Could you give back the records exactly, taking out the pictures?
[[ MATERIAL TO PROCESS open ]]
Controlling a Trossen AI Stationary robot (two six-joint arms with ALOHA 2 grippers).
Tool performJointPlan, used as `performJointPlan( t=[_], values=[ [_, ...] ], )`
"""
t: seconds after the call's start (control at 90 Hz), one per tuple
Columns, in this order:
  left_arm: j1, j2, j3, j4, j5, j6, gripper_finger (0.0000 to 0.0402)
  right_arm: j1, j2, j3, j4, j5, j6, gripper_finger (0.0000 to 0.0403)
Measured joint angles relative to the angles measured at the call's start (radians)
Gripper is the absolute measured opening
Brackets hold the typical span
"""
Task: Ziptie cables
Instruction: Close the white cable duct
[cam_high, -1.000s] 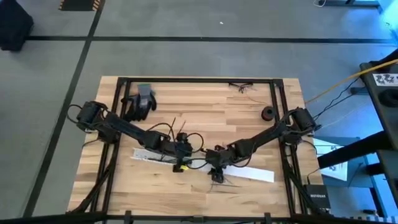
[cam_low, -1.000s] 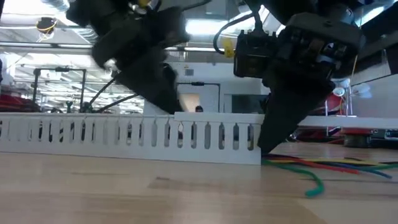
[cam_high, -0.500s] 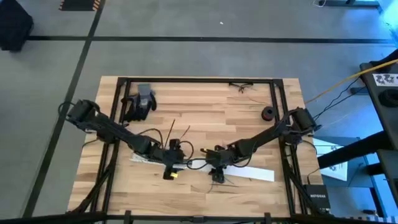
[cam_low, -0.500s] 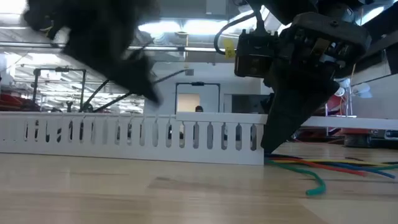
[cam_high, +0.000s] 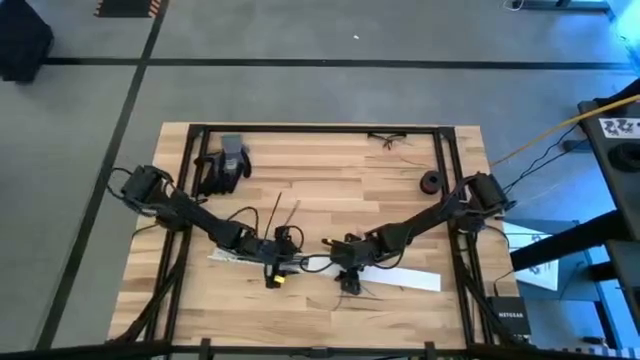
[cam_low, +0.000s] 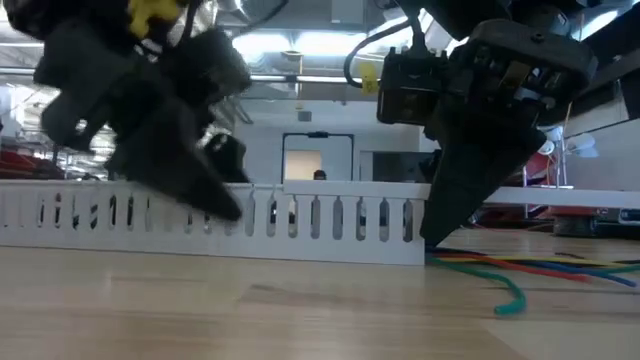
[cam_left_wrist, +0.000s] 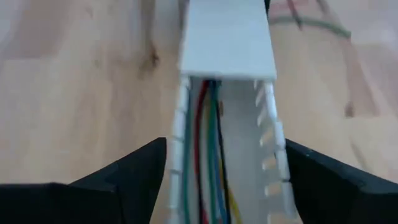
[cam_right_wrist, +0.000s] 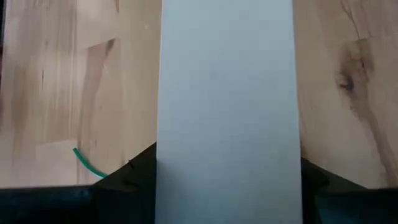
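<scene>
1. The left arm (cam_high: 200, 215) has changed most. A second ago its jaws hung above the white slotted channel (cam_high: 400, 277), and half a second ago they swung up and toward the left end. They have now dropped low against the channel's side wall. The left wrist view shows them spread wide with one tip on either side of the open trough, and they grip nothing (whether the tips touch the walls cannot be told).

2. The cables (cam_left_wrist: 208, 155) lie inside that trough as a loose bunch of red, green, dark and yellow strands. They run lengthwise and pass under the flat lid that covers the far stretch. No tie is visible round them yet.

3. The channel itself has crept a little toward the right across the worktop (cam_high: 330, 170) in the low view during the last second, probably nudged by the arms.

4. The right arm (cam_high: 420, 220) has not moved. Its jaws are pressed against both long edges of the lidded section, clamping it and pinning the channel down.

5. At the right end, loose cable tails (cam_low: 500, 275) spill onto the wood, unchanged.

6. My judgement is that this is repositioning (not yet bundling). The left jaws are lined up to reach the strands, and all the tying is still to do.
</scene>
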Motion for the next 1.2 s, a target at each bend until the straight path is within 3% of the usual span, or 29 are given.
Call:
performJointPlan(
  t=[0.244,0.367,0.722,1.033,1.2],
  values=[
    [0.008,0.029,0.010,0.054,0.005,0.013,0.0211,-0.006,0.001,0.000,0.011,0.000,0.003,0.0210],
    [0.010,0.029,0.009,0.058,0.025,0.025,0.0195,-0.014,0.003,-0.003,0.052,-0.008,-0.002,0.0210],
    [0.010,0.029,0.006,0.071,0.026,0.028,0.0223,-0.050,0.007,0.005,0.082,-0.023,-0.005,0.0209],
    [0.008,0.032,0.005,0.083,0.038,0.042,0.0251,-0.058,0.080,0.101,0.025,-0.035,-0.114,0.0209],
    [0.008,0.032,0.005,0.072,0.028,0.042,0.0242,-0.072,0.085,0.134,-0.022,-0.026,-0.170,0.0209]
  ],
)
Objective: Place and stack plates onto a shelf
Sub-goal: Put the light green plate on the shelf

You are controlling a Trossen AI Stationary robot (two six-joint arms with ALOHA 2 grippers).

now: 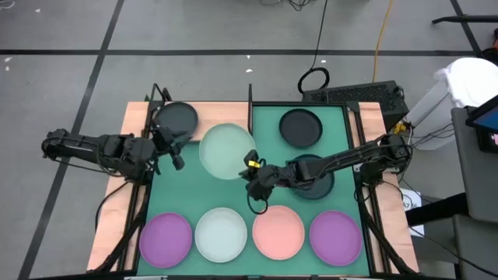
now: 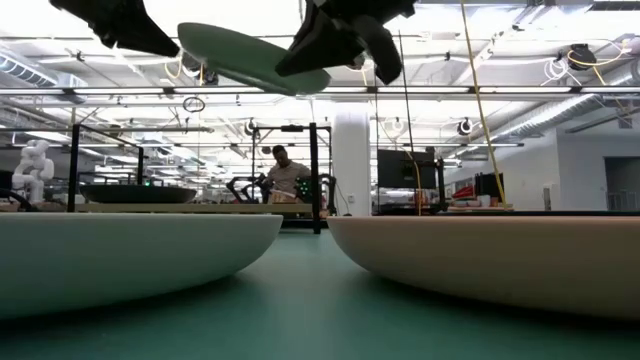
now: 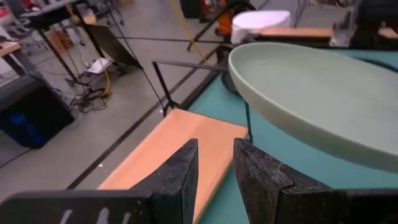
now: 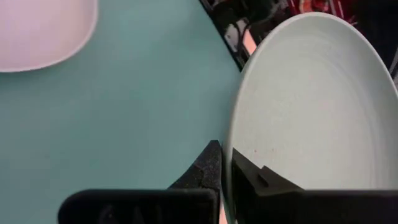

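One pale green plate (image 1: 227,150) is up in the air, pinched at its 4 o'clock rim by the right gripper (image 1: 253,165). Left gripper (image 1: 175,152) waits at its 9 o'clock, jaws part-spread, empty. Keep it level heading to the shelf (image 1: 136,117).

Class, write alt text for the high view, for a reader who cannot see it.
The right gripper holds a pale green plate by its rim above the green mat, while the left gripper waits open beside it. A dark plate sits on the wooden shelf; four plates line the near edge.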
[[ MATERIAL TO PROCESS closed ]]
### SOLUTION FOR THIS PROBLEM
Controlling a Trossen AI Stationary robot (two six-joint arms with ALOHA 2 grippers).
Tool performJointPlan, used as `performJointPlan( t=[_], values=[ [_, ...] ], )`
"""
t: seconds after the call's start (control at 90 Hz), one per tuple
Columns, in this order:
  left_arm: j1, j2, j3, j4, j5, j6, gripper_finger (0.0000 to 0.0402)
  right_arm: j1, j2, j3, j4, j5, j6, gripper_finger (0.0000 to 0.0403)
Measured joint angles relative to the angles measured at the call's start (radians)
Gripper is the absolute measured opening
Brackets hold the typical span
"""
Task: Ziptie cables
Instruction: Close the white cable duct
[cam_high, -1.000s] 
[cam_low, -1.000s] 
[cam_high, -0.500s] 
[cam_low, -0.500s] 
[cam_high, +0.000s] 
[cam_low, +0.000s] 
[cam_left_wrist, +0.000s] 
[cam_right_wrist, +0.000s] 
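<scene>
1. The left arm (cam_high: 200, 215) has changed most. A second ago its jaws hung above the white slotted channel (cam_high: 400, 277), and half a second ago they swung up and toward the left end. They have now dropped low against the channel's side wall. The left wrist view shows them spread wide with one tip on either side of the open trough, and they grip nothing (whether the tips touch the walls cannot be told).

2. The cables (cam_left_wrist: 208, 155) lie inside that trough as a loose bunch of red, green, dark and yellow strands. They run lengthwise and pass under the flat lid that covers the far stretch. No tie is visible round them yet.

3. The channel itself has crept a little toward the right across the worktop (cam_high: 330, 170) in the low view during the last second, probably nudged by the arms.

4. The right arm (cam_high: 420, 220) has not moved. Its jaws are pressed against both long edges of the lidded section, clamping it and pinning the channel down.

5. At the right end, loose cable tails (cam_low: 500, 275) spill onto the wood, unchanged.

6. My judgement is that this is repositioning (not yet bundling). The left jaws are lined up to reach the strands, and all the tying is still to do.
</scene>
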Motion for the next 1.2 s, a target at each bend until the straight path is within 3% of the usual span, or 29 are given.
Call:
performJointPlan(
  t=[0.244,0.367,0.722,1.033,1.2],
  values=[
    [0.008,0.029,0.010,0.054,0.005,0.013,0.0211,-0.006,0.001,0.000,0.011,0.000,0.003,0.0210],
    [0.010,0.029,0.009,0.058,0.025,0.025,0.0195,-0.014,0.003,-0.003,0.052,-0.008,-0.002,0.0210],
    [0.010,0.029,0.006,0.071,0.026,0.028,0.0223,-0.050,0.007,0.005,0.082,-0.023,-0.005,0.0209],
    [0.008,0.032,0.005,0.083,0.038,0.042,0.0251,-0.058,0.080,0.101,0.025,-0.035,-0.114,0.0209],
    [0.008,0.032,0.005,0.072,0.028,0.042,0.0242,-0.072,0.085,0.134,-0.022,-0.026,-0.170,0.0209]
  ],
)
Objective: Place and stack plates onto a shelf
Sub-goal: Put the light green plate on the shelf

You are controlling a Trossen AI Stationary robot (two six-joint arms with ALOHA 2 grippers).

now: 
now: 
now: 
now: 

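One pale green plate (image 1: 227,150) is up in the air, pinched at its 4 o'clock rim by the right gripper (image 1: 253,165). Left gripper (image 1: 175,152) waits at its 9 o'clock, jaws part-spread, empty. Keep it level heading to the shelf (image 1: 136,117).

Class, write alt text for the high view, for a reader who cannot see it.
The right gripper holds a pale green plate by its rim above the green mat, while the left gripper waits open beside it. A dark plate sits on the wooden shelf; four plates line the near edge.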

Nothing more belongs to this answer.